Choosing best Stemmer for your Solr Collection

Stemming is the process of reducing inflected (or sometimes derived) words to their word stem, base or root form—generally a written word form. We use different filters in Solr to apply stemming. Each stemmer differs in number of scenarios it can cover. For one of my project we have tried to create a matrix to make decision. It can help you to take decision.

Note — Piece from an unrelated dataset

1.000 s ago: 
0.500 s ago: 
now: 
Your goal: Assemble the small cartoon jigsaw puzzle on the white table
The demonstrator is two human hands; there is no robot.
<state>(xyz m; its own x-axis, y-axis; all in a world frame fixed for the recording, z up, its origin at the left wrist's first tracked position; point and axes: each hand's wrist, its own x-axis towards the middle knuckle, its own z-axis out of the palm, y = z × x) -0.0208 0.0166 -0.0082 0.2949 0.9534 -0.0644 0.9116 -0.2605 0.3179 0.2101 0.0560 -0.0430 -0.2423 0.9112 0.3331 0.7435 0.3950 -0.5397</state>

Keywords English Minimal KStem Snowball Porter Hunspell
“develop” vs “developer” N N Y Y Y
“Design” vs “Designer” N N Y Y N
“time” vs “timer” N N N N Y
Analyst vs Analysts Y Y Y Y Y
analyst vs analysis N N N N N
“Experience” vs “Experienced” N N N N Y
“tech” vs “technology” N N N N N
“bio” vs “biology” N N N (Y vs biological) N N
“pharma” vs “pharmaceutical” N N N (Y vs pharmaceutics) N N
“french” vs “France” N N N N N
relate vs relation N N Y Y Y
fail vs failure N N N (Y vs failed) N N
talk vs talked N Y Y Y Y
talk vs talking N N (Eat, Eating Y) Y Y Y
separate vs separator N N Y Y N

Details about each stemming filter can be found here :

Broadly they are categorized as aggressive and minimal stemmers. Aggressive are those which covers more scenarios and while minimal are those covering less scenarios. There is no clear cut way to show which one to use. It depends completely on kind of data and context. So make use of above matrix. Note that using aggressive stemmer might result in some unrelated results. For example consider : Organization, Organic. Aggressive stemmers reduces both of them to same root form. So if you search for Organization, you might have results containing Organic word. So you got to see what is needed in your context and other filter queries which can remove the junk. Thanks Luis for this matrix suggestion which helped to come up with right stemmer.